▸ **EXERCISE**
Below are the records; give again exactly the line with "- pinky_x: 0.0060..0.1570", the line with "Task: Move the", and each line that lies between them, and nothing besides.

▸ **AVAILABLE DATA**
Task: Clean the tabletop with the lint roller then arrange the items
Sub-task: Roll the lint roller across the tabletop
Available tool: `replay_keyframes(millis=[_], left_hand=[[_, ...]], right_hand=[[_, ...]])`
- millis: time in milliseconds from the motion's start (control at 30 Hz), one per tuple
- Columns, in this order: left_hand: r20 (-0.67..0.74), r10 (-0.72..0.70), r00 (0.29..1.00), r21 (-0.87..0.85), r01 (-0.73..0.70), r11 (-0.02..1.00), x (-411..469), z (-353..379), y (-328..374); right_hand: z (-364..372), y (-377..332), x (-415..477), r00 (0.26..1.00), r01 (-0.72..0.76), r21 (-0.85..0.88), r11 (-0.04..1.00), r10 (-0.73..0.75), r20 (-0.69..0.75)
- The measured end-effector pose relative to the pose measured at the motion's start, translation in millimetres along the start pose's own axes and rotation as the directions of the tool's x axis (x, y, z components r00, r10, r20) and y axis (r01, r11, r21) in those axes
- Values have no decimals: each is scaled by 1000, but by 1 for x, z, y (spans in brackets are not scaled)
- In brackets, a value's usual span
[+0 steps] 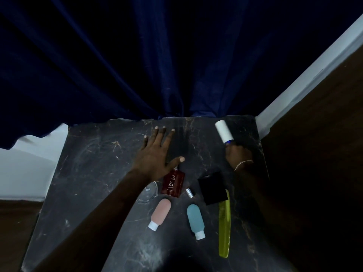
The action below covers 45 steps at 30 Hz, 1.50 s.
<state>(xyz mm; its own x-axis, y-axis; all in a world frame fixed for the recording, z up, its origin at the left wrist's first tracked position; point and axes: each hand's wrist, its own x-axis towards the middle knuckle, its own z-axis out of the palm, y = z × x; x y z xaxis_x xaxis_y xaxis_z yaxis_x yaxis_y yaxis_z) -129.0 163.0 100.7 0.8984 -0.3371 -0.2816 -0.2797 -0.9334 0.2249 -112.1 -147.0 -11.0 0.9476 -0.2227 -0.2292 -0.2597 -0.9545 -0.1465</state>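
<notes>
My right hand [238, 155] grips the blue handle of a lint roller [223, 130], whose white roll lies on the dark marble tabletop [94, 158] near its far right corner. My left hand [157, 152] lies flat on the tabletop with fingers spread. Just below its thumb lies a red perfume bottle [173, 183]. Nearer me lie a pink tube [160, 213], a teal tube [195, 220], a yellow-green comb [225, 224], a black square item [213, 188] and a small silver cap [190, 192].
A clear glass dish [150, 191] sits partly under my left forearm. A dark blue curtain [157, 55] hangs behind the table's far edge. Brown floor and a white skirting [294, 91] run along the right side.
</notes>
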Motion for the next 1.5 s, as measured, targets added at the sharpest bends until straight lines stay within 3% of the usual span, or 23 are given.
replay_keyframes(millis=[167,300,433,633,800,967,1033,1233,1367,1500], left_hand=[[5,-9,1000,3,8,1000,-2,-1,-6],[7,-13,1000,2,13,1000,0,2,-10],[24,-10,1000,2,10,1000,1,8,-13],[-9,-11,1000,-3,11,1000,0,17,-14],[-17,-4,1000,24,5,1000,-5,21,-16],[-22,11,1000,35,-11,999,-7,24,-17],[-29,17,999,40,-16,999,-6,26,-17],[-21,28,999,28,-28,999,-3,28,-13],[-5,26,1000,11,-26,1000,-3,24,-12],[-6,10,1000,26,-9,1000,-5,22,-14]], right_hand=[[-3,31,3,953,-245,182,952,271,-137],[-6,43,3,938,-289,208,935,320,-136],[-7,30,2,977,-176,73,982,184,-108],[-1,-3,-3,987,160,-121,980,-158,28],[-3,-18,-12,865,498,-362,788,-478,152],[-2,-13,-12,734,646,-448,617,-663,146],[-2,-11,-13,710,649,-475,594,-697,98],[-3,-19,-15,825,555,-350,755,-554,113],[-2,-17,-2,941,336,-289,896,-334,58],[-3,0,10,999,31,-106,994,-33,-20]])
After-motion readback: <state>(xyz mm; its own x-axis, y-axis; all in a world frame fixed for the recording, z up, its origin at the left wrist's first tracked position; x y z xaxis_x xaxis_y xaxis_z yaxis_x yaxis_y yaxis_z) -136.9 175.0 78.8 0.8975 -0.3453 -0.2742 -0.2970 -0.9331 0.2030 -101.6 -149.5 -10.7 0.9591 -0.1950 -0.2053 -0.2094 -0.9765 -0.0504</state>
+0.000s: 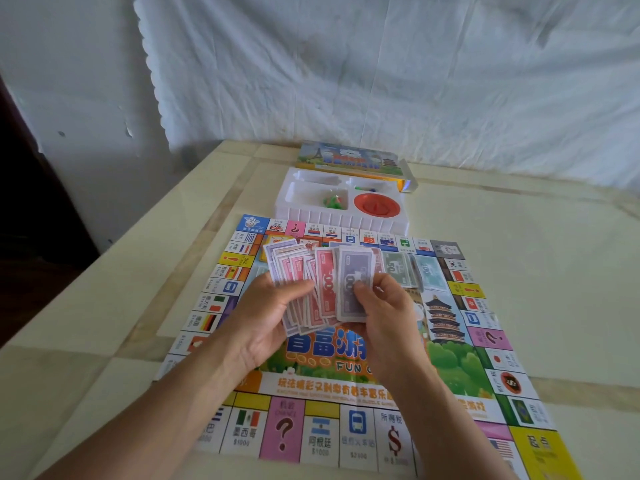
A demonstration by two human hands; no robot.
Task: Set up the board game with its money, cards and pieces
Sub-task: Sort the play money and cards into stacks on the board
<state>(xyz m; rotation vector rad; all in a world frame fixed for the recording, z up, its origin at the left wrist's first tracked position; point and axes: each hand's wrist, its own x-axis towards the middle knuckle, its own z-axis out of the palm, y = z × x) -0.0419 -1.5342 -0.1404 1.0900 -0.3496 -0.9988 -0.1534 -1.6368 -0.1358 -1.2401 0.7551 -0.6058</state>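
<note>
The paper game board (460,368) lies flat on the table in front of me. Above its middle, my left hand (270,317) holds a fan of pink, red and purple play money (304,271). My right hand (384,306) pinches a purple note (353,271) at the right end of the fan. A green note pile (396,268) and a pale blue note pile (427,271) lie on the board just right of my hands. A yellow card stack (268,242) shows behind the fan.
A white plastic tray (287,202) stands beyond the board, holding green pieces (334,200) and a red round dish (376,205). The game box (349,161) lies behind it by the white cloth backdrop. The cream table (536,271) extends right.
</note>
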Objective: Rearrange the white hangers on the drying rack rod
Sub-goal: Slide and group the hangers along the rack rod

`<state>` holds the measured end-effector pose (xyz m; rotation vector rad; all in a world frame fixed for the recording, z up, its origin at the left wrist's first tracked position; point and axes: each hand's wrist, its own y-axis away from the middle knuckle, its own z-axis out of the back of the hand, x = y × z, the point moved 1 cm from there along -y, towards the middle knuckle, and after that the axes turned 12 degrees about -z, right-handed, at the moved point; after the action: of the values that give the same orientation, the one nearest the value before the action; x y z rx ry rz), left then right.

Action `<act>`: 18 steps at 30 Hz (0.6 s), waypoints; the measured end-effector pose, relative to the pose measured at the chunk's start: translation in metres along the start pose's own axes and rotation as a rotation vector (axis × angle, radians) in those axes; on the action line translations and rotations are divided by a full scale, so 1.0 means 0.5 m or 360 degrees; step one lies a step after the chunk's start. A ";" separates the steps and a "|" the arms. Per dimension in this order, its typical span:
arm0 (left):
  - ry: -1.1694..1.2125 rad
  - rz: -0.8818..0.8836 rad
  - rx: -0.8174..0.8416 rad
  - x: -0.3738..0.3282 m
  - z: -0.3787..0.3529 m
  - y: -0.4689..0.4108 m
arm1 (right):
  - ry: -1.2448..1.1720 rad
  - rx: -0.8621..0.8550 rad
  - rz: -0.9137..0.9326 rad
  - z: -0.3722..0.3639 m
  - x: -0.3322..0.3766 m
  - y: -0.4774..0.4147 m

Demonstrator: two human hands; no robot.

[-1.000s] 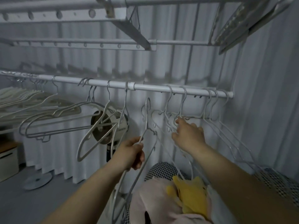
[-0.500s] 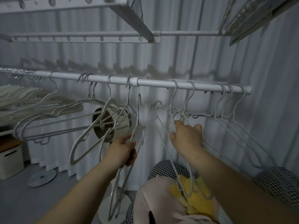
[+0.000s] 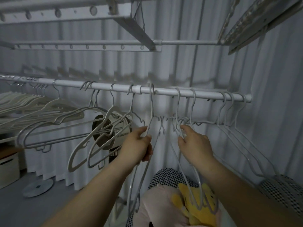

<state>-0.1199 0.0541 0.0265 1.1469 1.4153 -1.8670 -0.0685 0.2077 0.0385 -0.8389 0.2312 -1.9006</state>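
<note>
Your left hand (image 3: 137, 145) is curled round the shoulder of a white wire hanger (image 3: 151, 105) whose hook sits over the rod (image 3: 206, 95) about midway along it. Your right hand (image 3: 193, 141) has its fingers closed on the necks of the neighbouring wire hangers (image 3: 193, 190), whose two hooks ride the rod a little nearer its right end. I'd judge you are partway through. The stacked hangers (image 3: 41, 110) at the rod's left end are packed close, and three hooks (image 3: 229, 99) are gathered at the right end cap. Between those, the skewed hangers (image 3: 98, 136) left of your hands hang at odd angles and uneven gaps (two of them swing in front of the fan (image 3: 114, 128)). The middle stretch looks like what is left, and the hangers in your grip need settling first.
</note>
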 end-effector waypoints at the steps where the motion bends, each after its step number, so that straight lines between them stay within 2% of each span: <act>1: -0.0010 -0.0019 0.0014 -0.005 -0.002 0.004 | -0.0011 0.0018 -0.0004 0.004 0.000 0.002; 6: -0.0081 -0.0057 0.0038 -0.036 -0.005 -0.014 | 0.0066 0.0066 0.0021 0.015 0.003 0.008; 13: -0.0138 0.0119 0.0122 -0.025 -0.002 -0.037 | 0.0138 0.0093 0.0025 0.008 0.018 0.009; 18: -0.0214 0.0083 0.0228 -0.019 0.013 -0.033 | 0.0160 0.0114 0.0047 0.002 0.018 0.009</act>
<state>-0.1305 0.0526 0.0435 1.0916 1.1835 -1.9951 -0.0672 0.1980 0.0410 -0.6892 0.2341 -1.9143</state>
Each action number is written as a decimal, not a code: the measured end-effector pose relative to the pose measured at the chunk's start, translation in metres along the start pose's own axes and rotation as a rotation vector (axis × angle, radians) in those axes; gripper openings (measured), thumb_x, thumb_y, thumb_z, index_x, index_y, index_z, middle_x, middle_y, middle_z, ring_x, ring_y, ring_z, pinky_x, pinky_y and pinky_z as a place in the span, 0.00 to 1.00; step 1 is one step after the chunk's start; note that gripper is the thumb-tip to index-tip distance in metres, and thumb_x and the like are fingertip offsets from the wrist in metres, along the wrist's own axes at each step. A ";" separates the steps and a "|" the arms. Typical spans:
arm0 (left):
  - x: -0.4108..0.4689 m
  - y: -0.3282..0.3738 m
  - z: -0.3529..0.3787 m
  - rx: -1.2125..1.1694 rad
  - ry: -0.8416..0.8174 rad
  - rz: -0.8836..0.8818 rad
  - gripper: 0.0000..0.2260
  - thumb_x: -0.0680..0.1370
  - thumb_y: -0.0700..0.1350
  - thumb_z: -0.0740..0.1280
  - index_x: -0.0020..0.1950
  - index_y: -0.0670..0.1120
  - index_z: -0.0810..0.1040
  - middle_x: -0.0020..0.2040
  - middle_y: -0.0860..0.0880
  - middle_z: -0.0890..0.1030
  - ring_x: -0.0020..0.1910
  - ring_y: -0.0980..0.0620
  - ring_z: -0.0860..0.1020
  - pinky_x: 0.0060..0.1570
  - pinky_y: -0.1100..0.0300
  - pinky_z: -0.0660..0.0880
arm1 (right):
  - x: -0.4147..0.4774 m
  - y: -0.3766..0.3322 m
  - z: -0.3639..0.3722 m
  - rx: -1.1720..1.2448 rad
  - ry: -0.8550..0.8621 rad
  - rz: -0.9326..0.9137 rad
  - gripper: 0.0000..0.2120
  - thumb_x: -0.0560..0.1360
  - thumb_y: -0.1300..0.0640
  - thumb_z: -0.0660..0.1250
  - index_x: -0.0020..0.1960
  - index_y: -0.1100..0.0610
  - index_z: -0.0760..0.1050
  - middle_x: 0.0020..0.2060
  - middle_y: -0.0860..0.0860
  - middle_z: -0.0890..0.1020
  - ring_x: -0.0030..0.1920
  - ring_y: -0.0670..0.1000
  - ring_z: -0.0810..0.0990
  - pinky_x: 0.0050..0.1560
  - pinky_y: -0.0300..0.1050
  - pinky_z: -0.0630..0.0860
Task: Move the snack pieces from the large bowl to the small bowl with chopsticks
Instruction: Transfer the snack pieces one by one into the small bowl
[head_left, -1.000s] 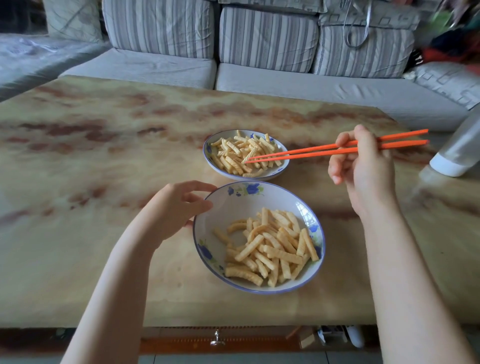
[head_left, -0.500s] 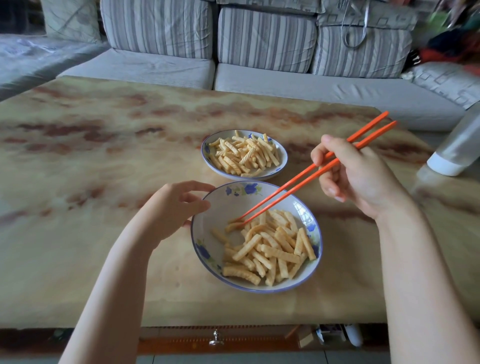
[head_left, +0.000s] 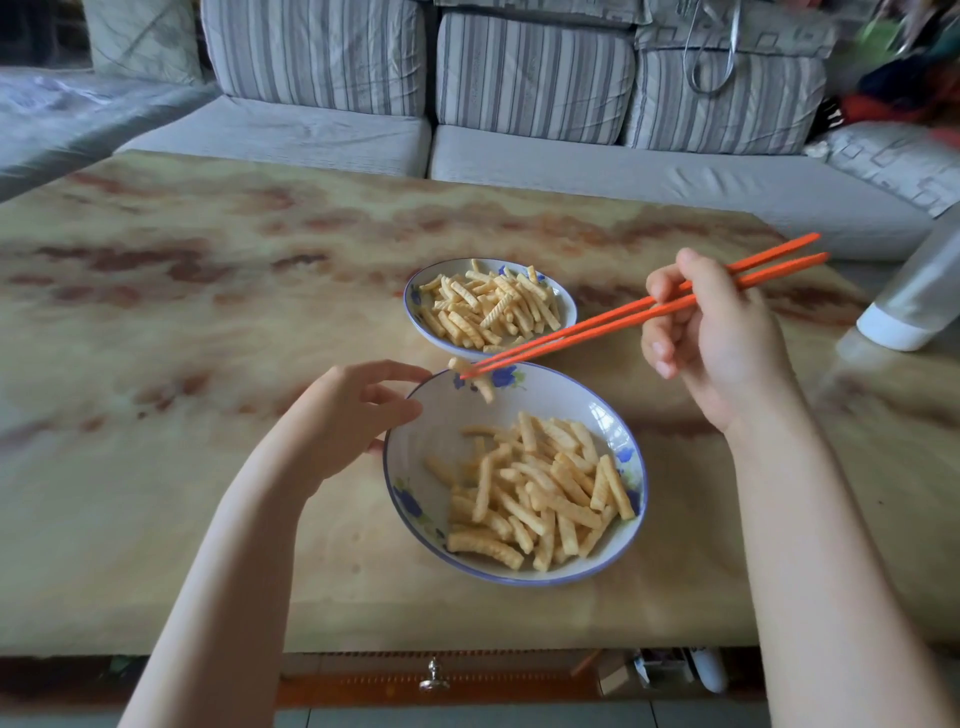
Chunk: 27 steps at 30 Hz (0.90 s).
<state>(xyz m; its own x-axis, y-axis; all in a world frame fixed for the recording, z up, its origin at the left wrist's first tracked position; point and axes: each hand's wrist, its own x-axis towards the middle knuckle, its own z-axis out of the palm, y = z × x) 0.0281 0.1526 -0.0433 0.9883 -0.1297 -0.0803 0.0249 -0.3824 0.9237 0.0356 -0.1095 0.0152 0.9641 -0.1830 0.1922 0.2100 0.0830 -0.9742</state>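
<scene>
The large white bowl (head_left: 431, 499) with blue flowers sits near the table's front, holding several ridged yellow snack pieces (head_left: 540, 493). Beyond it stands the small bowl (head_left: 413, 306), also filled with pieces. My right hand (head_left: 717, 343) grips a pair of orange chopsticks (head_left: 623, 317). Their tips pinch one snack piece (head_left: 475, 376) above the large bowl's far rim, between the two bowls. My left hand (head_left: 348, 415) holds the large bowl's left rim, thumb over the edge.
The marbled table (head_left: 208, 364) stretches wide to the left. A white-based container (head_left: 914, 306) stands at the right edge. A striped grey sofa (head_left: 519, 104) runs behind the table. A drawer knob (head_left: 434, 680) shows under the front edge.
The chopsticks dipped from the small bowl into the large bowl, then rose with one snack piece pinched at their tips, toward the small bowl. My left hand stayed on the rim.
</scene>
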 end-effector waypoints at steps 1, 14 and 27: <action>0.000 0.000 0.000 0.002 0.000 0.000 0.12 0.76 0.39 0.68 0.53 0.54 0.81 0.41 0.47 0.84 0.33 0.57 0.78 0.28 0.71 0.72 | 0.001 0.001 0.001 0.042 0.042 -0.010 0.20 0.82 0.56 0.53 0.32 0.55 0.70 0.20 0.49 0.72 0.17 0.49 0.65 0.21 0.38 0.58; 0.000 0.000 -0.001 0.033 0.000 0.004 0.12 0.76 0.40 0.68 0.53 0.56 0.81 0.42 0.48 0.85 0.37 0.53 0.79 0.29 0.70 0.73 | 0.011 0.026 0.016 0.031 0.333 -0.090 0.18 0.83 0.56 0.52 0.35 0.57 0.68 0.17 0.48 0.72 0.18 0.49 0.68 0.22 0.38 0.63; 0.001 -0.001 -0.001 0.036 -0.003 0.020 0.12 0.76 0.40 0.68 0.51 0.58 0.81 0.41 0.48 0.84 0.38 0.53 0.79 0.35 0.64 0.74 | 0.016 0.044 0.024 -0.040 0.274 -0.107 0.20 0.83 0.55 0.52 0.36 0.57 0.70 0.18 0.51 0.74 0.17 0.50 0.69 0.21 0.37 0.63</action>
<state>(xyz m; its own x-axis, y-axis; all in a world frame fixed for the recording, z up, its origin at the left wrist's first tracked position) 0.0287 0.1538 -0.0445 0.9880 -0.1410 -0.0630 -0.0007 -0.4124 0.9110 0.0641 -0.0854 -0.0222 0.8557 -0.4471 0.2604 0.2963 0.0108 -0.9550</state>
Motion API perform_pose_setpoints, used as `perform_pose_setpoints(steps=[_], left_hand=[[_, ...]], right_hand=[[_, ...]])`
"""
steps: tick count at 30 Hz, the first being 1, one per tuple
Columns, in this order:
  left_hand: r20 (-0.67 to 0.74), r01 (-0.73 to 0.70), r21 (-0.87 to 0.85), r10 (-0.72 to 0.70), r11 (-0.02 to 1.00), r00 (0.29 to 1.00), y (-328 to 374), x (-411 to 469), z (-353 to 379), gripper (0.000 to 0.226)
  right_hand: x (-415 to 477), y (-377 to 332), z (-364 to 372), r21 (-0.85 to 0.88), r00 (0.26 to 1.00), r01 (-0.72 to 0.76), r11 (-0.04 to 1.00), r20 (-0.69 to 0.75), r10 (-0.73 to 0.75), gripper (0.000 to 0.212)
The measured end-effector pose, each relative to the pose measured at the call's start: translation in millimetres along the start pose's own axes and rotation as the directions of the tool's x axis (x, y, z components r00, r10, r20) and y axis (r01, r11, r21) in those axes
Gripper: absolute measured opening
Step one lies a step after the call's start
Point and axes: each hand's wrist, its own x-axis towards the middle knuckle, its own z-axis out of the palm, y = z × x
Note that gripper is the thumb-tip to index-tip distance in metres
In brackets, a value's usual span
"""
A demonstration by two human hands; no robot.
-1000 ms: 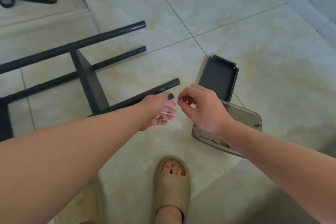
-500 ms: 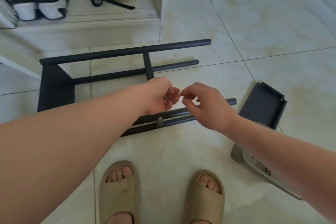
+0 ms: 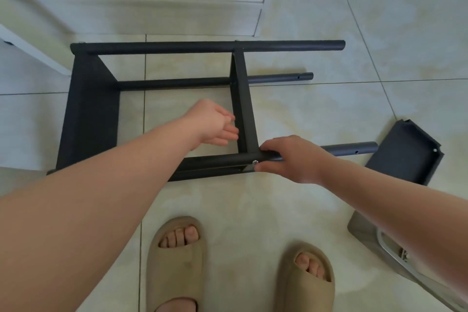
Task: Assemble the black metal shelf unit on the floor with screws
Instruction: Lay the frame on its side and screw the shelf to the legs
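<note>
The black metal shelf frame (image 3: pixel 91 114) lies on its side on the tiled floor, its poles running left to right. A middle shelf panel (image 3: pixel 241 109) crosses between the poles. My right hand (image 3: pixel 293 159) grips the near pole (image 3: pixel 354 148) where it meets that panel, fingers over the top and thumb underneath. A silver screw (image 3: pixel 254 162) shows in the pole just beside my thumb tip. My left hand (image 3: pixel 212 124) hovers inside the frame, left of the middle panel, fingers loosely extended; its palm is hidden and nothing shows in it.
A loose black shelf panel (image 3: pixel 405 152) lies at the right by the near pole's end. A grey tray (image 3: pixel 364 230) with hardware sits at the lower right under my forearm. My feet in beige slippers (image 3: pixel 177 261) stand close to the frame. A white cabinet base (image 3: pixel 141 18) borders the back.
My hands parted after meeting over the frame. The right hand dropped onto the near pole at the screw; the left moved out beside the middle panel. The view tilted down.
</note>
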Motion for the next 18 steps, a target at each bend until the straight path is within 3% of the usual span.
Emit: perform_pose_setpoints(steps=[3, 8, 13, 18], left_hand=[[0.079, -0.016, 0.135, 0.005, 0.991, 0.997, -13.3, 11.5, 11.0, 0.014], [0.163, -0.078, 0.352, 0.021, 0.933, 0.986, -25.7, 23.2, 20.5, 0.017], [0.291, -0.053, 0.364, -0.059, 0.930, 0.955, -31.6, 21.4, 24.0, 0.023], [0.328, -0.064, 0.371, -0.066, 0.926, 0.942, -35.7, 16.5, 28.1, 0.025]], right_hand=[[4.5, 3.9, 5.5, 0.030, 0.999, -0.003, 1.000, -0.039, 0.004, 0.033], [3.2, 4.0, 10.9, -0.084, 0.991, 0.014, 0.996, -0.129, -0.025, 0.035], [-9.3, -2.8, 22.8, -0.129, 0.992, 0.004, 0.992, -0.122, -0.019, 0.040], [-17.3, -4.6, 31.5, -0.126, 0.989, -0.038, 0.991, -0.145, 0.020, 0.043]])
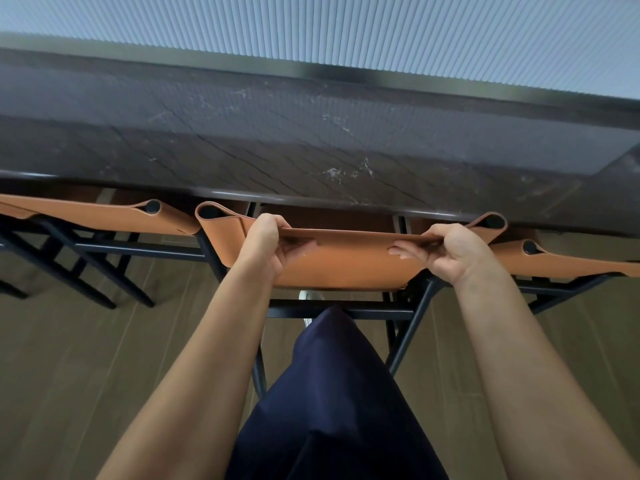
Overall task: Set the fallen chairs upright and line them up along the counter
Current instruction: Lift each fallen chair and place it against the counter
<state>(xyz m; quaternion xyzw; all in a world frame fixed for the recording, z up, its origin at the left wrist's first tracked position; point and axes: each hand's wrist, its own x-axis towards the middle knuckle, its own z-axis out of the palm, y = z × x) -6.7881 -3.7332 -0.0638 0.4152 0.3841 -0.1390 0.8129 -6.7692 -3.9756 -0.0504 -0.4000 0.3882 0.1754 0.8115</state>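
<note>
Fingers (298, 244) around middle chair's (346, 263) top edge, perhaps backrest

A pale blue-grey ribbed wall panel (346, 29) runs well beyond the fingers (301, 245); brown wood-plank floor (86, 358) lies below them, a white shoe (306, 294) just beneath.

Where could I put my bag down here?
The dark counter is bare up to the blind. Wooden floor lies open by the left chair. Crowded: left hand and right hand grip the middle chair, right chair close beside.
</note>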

▸ **OUTPUT FOR THIS TASK**
  - pinky_x: 0.0060..0.1570
  - pinky_y: -0.1100..0.0300
  - pinky_z: -0.0660..0.0880
arm1 (right):
  - x: -0.4147..0.4774 m
  - y: -0.3766..0.3322 m
  - z: -0.3639..0.3722 m
  - rx: -1.1720..1.2448 rad
  - ry: -0.8550..0.8621 rad
  - rz: -0.9326..0.9137 rad
  - gripper: 0.0000..0.2120
  - thumb_x: -0.0560..0.1360
  - thumb_y: -0.1300..0.0640
  - thumb_z: -0.0660..0.1250
  - index_x: -0.0020..0.1960
  - index_y: -0.1100..0.0610
  - index_z: -0.0760..0.1050
  - middle_x: 0.0020..0.2060
  - middle_y: -0.0860..0.0860
  - middle_z: -0.0890..0.1020
  - ring_x: -0.0030..0.1920
  - ring_y: -0.0670..0.1000
  - ring_z: -0.0810..0.0990
  - pinky_x: 0.0050..0.1560
  - pinky_y: -0.0300..0.1050
  - pinky_z: -0.0630..0.0860
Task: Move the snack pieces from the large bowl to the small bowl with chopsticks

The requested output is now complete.